1 Febbraio 2021

Pride, la rivolta tra “orgoglio e pregiudizio” contro un sistema omofobo

The first Pride was a riot.

Nel 1991 avevo nove anni e volevo a tutti i costi andare al cinema a vedere Terminator 2. Insieme con mia sorella aspettammo tutta la settimana, ma poi all’ultimo il cinema che lo dava, nella piccola città dove vivevo, era pieno. Ho sempre sospettato che in realtà i nostri genitori non abbiano voluto farci vedere il film, forse non adatto a bambini così piccoli, fatto sta che l’alternativa fu un pomeriggio con un nostro zio, che veniva dalla grande città, e il suo amico.

Anche se avevo già visto entrambi, quel pomeriggio, iniziato malissimo e poi proseguito con risate, cioccolate liofilizzate su tavoli di formica illuminati da neon fluorescenti (come da preciso protocollo anni ottanta) è quello a cui associo il vero incontro con mio zio. La sera, tornati a casa, chiedemmo di poter riorganizzare presto un incontro insieme a loro e io domandai: «Ma lo zio e il suo amico non hanno la fidanzata?». Non ci fu una vera risposta a quella domanda.

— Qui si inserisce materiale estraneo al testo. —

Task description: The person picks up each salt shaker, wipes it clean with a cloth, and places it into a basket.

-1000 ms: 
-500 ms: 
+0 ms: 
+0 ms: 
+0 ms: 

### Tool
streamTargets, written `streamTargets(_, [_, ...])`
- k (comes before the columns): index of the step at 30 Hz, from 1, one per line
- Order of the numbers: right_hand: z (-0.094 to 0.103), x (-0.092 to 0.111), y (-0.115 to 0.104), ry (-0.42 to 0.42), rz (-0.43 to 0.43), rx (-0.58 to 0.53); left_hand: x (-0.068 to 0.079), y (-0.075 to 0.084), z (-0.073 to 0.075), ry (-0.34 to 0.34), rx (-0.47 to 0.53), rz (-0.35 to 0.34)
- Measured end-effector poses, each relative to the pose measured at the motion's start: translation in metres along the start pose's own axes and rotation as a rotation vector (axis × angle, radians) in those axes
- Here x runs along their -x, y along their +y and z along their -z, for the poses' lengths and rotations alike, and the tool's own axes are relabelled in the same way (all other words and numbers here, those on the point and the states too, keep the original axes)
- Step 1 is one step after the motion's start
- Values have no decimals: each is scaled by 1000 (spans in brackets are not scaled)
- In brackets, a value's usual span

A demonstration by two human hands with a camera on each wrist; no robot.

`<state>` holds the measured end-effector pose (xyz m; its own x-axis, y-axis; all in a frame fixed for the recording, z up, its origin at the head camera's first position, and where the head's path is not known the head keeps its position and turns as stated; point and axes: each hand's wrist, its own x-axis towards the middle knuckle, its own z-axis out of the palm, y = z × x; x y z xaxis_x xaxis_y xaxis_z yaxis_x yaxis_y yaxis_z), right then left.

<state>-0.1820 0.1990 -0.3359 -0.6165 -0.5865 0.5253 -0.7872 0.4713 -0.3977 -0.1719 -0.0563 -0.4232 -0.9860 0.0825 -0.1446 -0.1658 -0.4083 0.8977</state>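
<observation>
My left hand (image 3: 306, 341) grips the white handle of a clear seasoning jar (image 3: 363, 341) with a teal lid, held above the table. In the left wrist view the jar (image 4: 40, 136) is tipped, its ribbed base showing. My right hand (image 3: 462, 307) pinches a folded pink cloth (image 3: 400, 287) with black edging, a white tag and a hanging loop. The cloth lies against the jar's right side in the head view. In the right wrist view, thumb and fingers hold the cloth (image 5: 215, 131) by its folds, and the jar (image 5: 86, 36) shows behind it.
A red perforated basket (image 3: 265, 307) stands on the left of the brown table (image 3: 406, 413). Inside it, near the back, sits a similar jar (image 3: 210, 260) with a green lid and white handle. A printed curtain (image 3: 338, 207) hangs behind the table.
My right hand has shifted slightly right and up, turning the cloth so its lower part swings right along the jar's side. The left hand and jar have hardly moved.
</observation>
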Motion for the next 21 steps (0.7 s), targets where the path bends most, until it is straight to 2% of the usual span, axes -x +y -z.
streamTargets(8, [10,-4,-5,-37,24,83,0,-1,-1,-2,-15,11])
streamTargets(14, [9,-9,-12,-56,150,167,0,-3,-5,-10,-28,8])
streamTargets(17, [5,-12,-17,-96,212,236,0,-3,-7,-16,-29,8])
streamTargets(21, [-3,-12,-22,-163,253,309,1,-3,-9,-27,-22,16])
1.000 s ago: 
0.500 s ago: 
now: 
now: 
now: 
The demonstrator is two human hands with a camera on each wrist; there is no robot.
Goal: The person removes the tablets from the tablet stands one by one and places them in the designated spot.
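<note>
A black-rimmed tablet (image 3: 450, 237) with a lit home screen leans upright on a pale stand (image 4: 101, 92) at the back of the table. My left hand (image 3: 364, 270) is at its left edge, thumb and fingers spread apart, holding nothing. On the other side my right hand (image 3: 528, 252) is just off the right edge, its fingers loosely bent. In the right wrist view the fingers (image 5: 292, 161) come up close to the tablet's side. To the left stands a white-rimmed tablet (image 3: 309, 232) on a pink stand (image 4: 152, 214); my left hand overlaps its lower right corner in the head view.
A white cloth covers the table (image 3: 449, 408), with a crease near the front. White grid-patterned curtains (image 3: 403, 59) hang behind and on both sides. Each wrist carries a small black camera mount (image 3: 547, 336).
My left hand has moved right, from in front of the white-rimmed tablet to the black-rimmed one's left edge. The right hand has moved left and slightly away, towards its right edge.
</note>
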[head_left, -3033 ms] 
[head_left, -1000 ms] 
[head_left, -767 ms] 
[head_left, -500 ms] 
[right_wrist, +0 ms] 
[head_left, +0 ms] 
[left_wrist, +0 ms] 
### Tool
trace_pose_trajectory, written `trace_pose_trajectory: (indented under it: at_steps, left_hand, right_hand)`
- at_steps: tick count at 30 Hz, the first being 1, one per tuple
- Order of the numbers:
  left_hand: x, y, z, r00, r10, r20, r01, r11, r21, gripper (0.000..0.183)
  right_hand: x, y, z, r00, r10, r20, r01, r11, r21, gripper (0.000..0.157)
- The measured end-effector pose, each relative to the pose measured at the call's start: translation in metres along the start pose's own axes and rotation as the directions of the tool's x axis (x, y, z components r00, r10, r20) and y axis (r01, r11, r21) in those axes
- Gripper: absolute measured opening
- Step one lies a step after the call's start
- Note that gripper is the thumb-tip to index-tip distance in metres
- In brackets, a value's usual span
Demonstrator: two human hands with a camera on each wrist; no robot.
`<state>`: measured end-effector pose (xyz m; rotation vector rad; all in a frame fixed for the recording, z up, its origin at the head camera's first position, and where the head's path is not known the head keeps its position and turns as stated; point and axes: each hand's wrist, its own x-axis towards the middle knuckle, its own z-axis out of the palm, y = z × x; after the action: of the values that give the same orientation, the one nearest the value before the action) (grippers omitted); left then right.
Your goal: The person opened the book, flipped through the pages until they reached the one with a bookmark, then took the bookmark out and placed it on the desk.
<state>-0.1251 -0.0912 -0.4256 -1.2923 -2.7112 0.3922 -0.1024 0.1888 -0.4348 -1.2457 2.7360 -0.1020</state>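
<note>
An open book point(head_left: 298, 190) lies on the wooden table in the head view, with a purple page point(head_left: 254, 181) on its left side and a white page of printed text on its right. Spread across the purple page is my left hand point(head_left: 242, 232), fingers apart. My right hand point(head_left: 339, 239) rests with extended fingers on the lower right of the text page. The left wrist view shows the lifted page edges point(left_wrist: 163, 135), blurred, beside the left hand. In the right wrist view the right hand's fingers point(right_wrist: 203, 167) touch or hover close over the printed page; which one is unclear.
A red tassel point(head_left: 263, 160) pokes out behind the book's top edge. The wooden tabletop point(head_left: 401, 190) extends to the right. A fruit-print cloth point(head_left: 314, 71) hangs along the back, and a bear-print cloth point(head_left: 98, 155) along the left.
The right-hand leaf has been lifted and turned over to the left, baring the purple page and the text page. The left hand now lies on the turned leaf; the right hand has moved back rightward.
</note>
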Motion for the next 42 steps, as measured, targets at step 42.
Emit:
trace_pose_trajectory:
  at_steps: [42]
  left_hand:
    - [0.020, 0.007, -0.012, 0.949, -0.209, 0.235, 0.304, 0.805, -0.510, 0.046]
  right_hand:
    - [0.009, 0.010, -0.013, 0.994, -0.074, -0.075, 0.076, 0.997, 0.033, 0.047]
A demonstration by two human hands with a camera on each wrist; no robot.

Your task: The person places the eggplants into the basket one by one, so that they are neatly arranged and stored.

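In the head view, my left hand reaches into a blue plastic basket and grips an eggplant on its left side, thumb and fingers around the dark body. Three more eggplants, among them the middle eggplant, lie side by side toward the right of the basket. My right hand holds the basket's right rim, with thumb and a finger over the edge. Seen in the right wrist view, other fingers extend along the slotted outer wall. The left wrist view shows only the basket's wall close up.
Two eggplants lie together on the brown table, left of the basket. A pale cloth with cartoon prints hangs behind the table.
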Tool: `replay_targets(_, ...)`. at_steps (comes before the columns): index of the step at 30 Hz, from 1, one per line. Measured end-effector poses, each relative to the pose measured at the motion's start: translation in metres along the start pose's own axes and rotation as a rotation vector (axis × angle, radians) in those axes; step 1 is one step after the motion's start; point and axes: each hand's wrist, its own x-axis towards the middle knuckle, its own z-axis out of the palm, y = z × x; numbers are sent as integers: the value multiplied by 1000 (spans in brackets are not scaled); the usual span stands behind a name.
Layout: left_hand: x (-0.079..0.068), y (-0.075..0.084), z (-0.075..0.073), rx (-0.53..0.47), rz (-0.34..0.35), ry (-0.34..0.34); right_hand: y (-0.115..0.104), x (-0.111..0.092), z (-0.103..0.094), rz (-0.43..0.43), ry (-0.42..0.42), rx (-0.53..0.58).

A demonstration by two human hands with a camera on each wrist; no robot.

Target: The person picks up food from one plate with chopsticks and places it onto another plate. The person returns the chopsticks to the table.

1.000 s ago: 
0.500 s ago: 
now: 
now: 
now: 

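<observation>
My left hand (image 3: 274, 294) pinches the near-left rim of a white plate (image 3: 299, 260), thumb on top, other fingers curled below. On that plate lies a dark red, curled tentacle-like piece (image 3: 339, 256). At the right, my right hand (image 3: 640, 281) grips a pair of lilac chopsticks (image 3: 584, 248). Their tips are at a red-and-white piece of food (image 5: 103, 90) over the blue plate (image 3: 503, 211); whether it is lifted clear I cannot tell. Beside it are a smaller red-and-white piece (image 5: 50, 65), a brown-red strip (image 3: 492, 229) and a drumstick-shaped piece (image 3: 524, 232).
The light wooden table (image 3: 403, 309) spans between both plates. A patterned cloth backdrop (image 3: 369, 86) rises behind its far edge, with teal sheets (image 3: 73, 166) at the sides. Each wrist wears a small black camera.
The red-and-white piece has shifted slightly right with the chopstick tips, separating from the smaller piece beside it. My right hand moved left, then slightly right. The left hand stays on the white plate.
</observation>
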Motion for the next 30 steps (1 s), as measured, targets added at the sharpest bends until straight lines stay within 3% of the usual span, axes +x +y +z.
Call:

Con gli occhi di un bambino

Abitavo in una casa dove si respiravano idee progressiste, ma parlare di omosessualità non era considerato adatto, non con bambini così piccoli. A pensarci adesso, sarebbe stato meglio farlo. Certo, sarebbero servite parole semplici. Termini come non-binary, queer, LGBTQI+ erano completamente estranei in quell’angolo dell’Italia di provincia, ma non si può certo dire che a scuola non si sentisse parlare di f**ci, anche se nessuno sapeva bene cosa questo volesse dire. Fui molto sgridato, a 12 anni, quando diedi al compagno di mia madre del cul***one, ma più che la sgridata ricordo lo stupore mio, e suo, quando si scoprì che, per me, quel termine significava “persona molto fortunata”.

Oppure quando mia madre scoprì che ero solito fare ipotesi sull’orientamento sessuale dei miei amici, e mi sgridò per un’ora in macchina con due mie compagne di classe presenti. Il giorno dopo, a scuola, quella delle due che aveva tirato fuori il discorso si scusò con me: «Avessi saputo che tua madre era così irascibile (usò un altro termine), mi sarei stata zitta». Per lei, come per me, non c’era nulla di male nel fare outing, vero o presunto che fosse.

Capire il Pride: l’amore nella sua reale natura

Se avessi potuto capire l’amore, nella sua reale natura, e non in quella socialmente normata, avrei potuto esprimere la mia vicinanza a mio zio quando il suo amico morì di AIDS. Non lo rividi mai più dopo quella domenica pomeriggio, e il motivo mi fu chiaro molti anni dopo.

In casa mia c’era la videocassetta di Philadelphia, e come molti altri film lo guardammo tutti insieme, noi fratelli, commuovendoci per una vicenda che odorava di celluloide e metropoli mai viste, ma non fummo messi nelle condizioni di capire ciò che accadeva a pochi metri da noi. Quando sento dire «Se c’è la marcia dell’orgoglio gay, perché gli eterosessuali non possono fare lo stesso», o mi sintonizzo su qualche stazione radio in cui si pontifica sulla teoria del gender, penso alla responsabilità di adulti consapevoli e politicamente schierati che, però, non hanno la forza di parlare della discriminazione per orientamento sessuale come se fosse un problema di diritti come un altro.

Perché io, a 4 anni, sapevo cosa è stata la Shoah, a 6 partecipavo alle manifestazioni per i diritti dei lavoratori e a 7 alle marce per il rispetto della natura. Sono tutti temi complessi, ma in un qualche modo, è stato possibile trovare le parole per introdurli ad un bambino.

Il Pride, celebrazione di una rivalsa

Per capire che il Pride nasce dalla rivolta verso un sistema omofobo e che il bisogno di rivendicare con orgoglio ciò che si è deriva da generazioni di persone annichilite, maltrattate, negate e uccise, ho dovuto aspettare di diventare adulto, e avere la forza di volerlo scoprire.

La via d’uscita verso una società libera dal discorso d’odio è lastricata dalle azioni quotidiane di chi sa, e decide di non tacere.